The upshot, for him, is that “there can be no such thing as blame, and that punishment as retribution is indefensible.”

Free will a manifestation of the quantum uncertainty principle.

While I agree that time is fake, it is not deterministic. Everything everywhere is happening all at once (that’s possible) (not necessarily interesting).

Okay, what crime is he trying to get ahead of here?

This is not true–that’s not how the uncertainty principle works.

Are you certain?

Here let me google for an article that supports my point of view!

But wait—I hear a serious objection. There is no question that the macroscopic world of human experience is built on the microscopic, quantum world. Yet that does not imply that everyday objects such as cars inherit all the weird properties of quantum mechanics. When I park my red Mini convertible, it has zero velocity relative to the pavement. Because it is enormously heavy compared with an electron, the fuzziness associated with its position is, to all intents and purposes, zero.

Cars have comparatively simple internal structures. The brains of bees, beagles and boys, by comparison, are vastly more heterogeneous, and the components out of which they are constructed have a noisy character.

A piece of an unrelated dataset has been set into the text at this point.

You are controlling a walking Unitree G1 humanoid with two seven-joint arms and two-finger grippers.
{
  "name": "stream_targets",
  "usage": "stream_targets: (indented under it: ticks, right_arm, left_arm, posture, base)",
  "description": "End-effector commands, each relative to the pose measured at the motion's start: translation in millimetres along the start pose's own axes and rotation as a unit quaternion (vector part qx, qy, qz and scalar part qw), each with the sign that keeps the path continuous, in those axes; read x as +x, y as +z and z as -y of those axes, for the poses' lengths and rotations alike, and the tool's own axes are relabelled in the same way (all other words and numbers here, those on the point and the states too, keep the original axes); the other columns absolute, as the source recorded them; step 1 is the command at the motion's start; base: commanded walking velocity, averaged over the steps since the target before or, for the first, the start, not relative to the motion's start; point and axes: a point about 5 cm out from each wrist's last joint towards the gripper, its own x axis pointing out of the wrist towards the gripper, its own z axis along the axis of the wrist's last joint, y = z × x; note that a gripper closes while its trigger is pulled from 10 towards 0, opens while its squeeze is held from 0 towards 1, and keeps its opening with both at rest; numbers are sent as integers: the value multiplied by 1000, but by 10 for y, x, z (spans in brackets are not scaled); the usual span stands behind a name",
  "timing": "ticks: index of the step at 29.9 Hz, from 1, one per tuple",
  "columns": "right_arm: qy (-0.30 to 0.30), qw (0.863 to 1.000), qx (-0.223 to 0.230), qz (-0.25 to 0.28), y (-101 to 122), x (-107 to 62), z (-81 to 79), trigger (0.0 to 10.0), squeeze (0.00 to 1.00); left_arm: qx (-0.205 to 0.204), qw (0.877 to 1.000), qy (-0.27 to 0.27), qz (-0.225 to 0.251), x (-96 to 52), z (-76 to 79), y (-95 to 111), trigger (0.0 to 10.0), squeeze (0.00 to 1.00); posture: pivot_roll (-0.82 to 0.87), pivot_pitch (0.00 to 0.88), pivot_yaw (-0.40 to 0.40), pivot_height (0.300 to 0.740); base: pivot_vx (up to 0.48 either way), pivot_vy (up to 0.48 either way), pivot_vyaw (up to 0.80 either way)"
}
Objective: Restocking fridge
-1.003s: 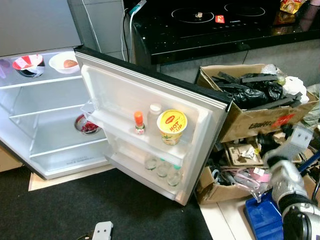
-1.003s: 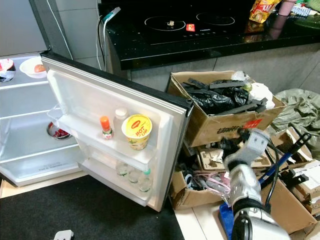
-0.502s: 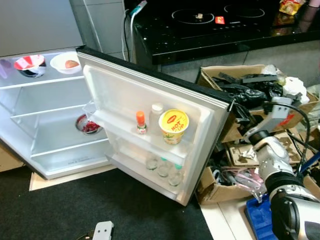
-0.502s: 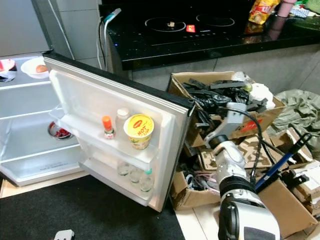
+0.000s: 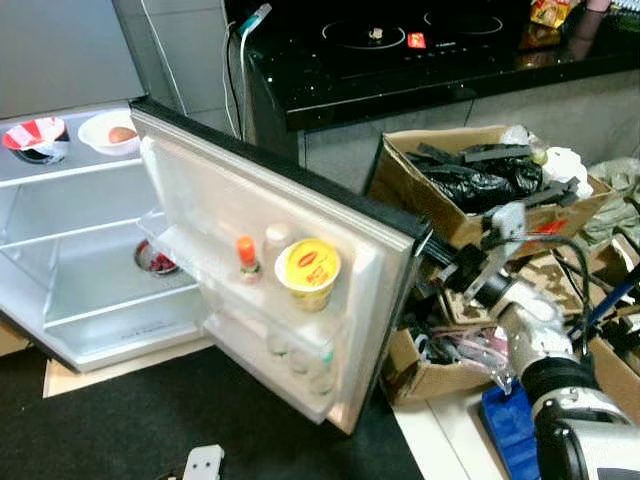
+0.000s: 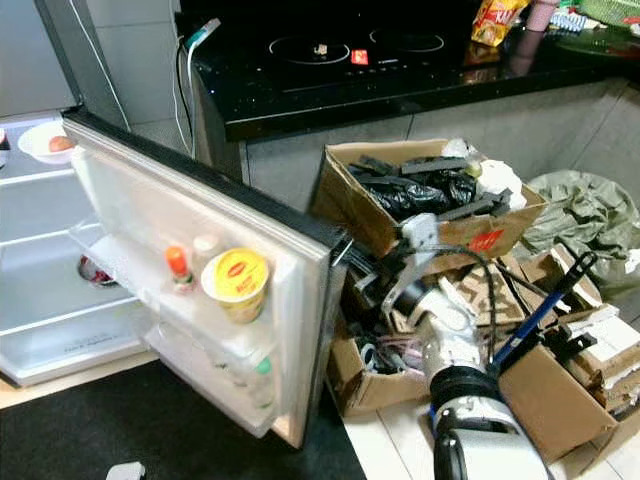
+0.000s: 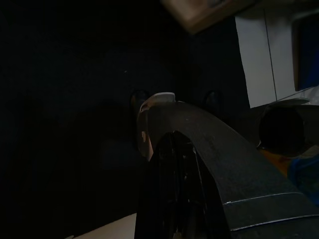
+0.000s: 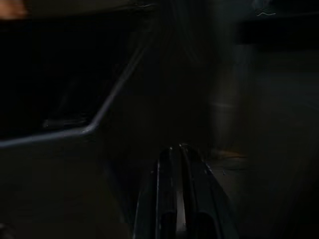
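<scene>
One cup (image 5: 308, 272) and two bottles (image 5: 247, 259) stand on the fridge door (image 5: 250, 205); right gripper (image 5: 437, 268), at three o'clock, closed; lower shelf blurred

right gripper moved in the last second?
Yes. The right gripper has swung from beside the cardboard box toward the outer edge of the open fridge door, now right by it.

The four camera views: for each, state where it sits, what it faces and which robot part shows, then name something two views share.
Left eye: head, facing down at the open fridge door; right gripper.
Right eye: same head, same scene, cardboard box.
Left wrist: dark floor, left gripper.
Right wrist: dark, blurred; black fingers.
Shared: both eyes show the yellow cup.
</scene>
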Motion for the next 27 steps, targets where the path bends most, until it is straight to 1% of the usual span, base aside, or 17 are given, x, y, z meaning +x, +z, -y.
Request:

Randomness is apparent everywhere in their nervous system, from sensory neurons picking up sights and smells to motor neurons controlling the body’s muscles. We cannot rule out the possibility that quantum indeterminacy likewise leads to behavioral indeterminacy.

Somebody has written a book to defend materialistic determinism?

There’s so much pop science on free will it feels like the internet search about it is polluted beyond redemption. But, from my limited and utterly mediocre understanding of it, the “quantum” guys see in-built randomness as the “way out” of determinism, but their critics point out there’s no clear mechanism between quantum randomness (states) and neurons firing.

I think Sapolsky’s Free Will issue is much less fundamental and more that in ordinary life most people are so vastly influenced by their environment that their lives are effectively deterministic, and so we need to think much harder and issues of crime and punishment, but also success and failure, in light of those causes.

To address the positive end of the spectrum, those “golden ticket” holders in life almost certainly had all the right factors that made them successful, such as stable childhood homes, leisure time, money, health, supportive environments, family wealth, GDP, networks of connected people, ect, that their success was almost “a given”.